** TASK DESCRIPTION **
Produce word for word the lines of the data below running from the one that has "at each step" to the one that has "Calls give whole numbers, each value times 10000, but", inclusive, and no others.

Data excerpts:
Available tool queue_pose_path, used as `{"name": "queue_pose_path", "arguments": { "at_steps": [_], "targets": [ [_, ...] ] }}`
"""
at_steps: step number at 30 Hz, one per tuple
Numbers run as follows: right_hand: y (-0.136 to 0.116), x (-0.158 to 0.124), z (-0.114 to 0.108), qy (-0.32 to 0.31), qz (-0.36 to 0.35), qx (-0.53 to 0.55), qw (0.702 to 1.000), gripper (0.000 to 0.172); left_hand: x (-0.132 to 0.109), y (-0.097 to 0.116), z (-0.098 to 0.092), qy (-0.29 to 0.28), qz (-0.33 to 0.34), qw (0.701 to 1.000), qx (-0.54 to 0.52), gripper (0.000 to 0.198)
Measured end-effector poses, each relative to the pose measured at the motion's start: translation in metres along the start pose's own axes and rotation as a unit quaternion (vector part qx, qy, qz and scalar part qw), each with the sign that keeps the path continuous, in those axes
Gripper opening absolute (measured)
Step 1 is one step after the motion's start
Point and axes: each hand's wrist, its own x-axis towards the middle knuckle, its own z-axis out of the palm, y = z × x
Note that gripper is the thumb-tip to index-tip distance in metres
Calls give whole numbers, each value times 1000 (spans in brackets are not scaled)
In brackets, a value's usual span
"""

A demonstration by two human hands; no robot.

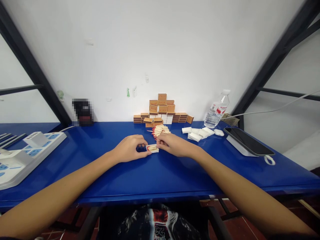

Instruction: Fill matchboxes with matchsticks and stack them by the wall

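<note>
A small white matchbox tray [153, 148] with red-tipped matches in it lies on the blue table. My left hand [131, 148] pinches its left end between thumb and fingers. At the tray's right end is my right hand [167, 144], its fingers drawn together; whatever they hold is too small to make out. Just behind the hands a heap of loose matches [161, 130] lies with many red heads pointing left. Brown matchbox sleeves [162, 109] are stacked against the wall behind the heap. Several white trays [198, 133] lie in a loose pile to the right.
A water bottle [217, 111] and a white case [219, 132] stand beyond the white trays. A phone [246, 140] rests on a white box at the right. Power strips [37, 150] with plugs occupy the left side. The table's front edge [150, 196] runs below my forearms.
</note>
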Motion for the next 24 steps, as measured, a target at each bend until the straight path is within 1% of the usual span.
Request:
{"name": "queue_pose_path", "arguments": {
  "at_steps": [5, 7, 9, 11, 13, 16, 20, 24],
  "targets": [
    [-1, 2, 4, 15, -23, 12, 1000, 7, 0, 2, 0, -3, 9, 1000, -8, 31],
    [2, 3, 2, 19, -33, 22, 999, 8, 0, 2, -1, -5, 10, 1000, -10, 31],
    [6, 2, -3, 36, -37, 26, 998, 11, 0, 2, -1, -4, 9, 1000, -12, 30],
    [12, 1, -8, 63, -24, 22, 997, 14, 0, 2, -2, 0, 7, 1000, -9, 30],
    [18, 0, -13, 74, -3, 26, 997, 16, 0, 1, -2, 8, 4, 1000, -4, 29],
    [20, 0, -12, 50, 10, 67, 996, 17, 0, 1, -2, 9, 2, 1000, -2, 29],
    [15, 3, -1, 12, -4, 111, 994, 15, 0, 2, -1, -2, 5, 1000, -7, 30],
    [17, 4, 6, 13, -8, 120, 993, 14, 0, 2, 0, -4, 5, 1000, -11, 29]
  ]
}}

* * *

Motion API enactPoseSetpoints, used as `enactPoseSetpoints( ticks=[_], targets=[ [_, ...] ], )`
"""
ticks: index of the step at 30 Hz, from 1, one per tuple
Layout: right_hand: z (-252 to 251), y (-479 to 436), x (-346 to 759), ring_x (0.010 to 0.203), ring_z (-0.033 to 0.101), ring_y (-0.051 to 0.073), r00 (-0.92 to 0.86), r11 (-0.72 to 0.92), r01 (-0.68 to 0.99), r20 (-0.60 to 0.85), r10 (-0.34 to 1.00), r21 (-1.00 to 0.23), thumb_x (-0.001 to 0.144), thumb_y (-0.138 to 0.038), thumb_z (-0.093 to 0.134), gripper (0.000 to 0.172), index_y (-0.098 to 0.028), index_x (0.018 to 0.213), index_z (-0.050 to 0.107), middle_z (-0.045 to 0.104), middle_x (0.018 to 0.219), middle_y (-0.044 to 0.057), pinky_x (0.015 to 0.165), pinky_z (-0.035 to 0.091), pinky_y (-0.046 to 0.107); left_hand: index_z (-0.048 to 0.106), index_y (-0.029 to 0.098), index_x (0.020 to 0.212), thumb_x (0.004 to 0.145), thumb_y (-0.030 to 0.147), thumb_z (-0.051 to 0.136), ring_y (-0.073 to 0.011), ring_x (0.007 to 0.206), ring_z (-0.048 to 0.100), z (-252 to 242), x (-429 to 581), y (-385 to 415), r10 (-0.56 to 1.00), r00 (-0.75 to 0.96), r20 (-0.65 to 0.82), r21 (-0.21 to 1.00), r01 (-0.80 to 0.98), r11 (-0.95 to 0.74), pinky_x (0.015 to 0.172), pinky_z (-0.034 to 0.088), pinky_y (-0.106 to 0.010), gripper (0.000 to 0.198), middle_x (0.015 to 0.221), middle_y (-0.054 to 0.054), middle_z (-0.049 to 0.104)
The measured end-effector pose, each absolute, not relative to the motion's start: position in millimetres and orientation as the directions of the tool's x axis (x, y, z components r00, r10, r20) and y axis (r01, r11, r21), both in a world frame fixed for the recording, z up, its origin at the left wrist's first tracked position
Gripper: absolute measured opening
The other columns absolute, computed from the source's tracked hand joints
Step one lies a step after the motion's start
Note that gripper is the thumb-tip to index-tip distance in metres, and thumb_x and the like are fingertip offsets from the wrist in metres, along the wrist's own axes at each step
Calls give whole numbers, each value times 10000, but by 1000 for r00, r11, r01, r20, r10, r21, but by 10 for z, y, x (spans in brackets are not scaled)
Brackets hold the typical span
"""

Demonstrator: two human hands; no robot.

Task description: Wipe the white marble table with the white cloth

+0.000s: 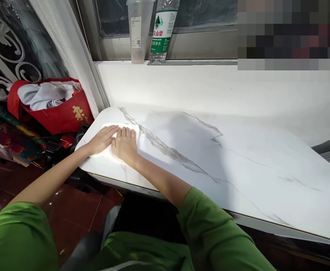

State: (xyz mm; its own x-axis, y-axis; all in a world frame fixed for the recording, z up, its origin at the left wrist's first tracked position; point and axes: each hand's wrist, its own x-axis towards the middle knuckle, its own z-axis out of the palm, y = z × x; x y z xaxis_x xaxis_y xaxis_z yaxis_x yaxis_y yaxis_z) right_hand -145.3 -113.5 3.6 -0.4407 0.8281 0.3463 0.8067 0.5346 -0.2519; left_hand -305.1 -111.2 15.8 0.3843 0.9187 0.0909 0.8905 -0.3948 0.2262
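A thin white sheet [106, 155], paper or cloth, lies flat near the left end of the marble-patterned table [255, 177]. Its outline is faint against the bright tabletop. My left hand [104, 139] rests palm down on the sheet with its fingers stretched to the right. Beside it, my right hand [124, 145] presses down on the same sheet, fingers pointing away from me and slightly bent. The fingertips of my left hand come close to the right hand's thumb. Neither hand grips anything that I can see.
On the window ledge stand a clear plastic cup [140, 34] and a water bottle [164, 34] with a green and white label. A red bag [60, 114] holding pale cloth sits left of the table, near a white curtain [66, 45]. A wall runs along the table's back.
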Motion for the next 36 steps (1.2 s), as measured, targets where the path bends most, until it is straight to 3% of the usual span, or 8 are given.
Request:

** RESULT FOR THIS TASK **
Note that gripper is the thumb-tip to index-tip distance in metres, and thumb_x and the like are fingertip offsets from the wrist in metres, along the wrist's own axes at each step
Calls give whole numbers, each value times 10000, but by 1000 for r00, r11, r01, r20, r10, r21, but by 10 for z, y, x (spans in brackets are not scaled)

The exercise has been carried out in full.